Hutchinson Institute for Cancer Outcomes Research
Bankruptcy may represent a unique and heretofore unstudied potential source of health disparity. In this study, we formed a novel partnership with the Federal Bankruptcy Court and the National Cancer Institute’s SEER cancer registry to link bankruptcy records for cancer patients and a matched control population without cancer.
Our findings indicated that cancer patients experience excess rates of bankruptcy compared to persons without cancer, results that have potentially important implications for those researching the causes of cancer disparity, and for policymakers seeking to mitigate the economic as well as clinical burden of persons with cancer.
The BMT CTN 1101 parent trial is a Phase III, randomized, open label, multicenter, prospective, comparative trial of double unrelated umbilical cord blood (dUCB) versus HLA-Haploidentical related bone marrow (haplo-BM) transplantation after reduced intensity conditioning (RIC) in patients with hematologic malignancies. This clinical trial is being led by Dr. Paul O’Donnell at Seattle Cancer Care Alliance. In conjunction with this clinical trial, Dr. Scott Ramsey is spearheading a parallel cost-effectiveness analysis substudy to determine the incremental cost per quality adjusted life years (QALYs), of double unrelated umbilical cord blood (dUCB) versus HLA-Haploidentical related bone marrow (haplo-BM).
The purpose of this ancillary cost-effectiveness analysis substudy is to compare patient outcomes to determine which transplantation source improves quality-adjusted survival and whether the more effective transplant type also provides a cost savings to the health care payer. BMT CTN 1101 is one of the first trials to study the total cost of transplantation by collecting out-of-pocket costs from patients and caregivers. The results of this cost-effectiveness substudy will have the potential to fundamentally change treatment decision-making for patients by maximizing health outcomes for patients and helping patients and health insurers to manage high transplantation costs.
This collaboration between GE Healthcare, Arizona State University’s Center for Sustainable Health, and Fred Hutch uses multi-stakeholder engagement, and early cycle health economic evaluation to identify, prioritize and evaluate the diagnostic technologies early in the research and development process. The aim of this collaborative project is use a systems-based, stakeholder-guided approach to develop cost-effective, evidence-based diagnostics that improve human health and are well-positioned for clinical implementation.
The ADVICE project, performed with active involvement of local stakeholders, developed a data infrastructure for comparative effectiveness research studies that linked private and public insurance claims data with the SEER Cancer Registry. Initial analyses focused on MRI, PET/PET-CT and CT compared to mammography for women with local, regional and advanced stage breast cancer as well as the use of PET/PET-CT for staging of newly diagnosed NSCLC patients. The resulting dataset consists of more than 85% of patients in the public and private insurance market (excluding the self-insured) in Western Washington. The size and inclusiveness of this database allows for results to be generalized to other regions and nationally.

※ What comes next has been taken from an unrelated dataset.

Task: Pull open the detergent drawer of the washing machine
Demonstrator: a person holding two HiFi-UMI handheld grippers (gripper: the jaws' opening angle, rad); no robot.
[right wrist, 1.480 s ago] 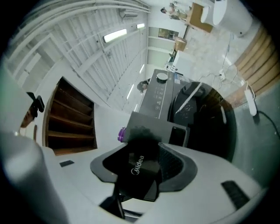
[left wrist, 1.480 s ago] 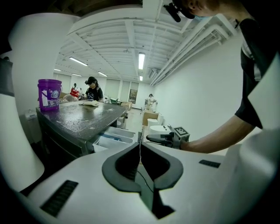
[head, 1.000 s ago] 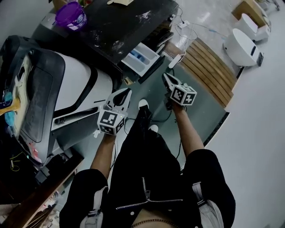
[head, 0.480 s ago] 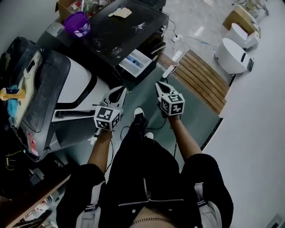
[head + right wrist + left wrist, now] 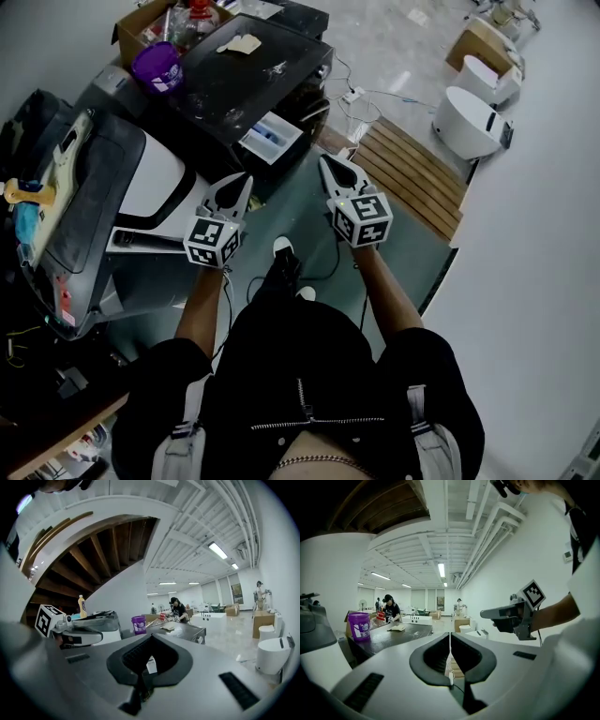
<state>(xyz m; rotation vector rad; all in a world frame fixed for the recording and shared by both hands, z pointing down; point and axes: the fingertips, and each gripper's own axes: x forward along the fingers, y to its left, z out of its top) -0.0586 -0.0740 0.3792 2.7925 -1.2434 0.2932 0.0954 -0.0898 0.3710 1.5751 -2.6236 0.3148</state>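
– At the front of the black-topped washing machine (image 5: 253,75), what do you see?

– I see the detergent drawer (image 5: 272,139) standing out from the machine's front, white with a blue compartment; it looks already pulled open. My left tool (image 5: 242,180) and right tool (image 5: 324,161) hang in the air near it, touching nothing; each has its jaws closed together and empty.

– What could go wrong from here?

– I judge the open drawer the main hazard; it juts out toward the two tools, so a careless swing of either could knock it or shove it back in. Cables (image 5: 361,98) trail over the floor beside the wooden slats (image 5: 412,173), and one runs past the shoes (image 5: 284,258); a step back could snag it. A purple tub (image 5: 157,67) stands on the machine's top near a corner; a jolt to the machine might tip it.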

This research initiative aims to understand the impact of bevacizumab use in overall survival for patients diagnosed with metastatic colorectal cancer using SEER-Medicare claims data. In collaboration with Genentech, Inc., this retrospective database study is led by Dr. Shankaran, gastrointestinal oncologist at Seattle Cancer Care Alliance and clinical investigator at the Fred Hutch. Bevacizumab is a monoclonal antibody drug marketed by Genentech, Inc. that has become an essential component of colorectal cancer therapy in the last several years. Although the use of bevacizumab in combination with chemotherapy for the first-line treatment of metastatic colorectal cancer (mCRC) has been shown to improve overall survival in large clinical trials, the impact of bevacizumab on patient survival in community practices in the United States is not known.
To address the uncertainties associated with low-dose CT (LDCT) screening for lung cancer, Dr. Goulart and collaborators at the Hutchinson Institute for Cancer Outcomes Research (HICOR) have developed a pilot registry of patients undergoing LDCT screening at the Seattle Cancer Care Alliance (SCCA). This single center pilot study conducts chart reviews and patient surveys using the EQ-5-D and SF-12 quality of life questionnaires to collect prospective data on LDCT test performance (true and false positive rates), health-related quality of life at baseline, 3, and 6 months after screening, healthcare resource utilization, medical complications, adherence to guidelines for patient selection, and smoking cessation rates. This pilot project has been critical for establishing the research infrastructure for data collection in a single academic medical center and will generate insightful preliminary data about the characteristics of the initial patients screened in practice and the clinical and economic outcomes of LDCT screening after the release of the NLST results.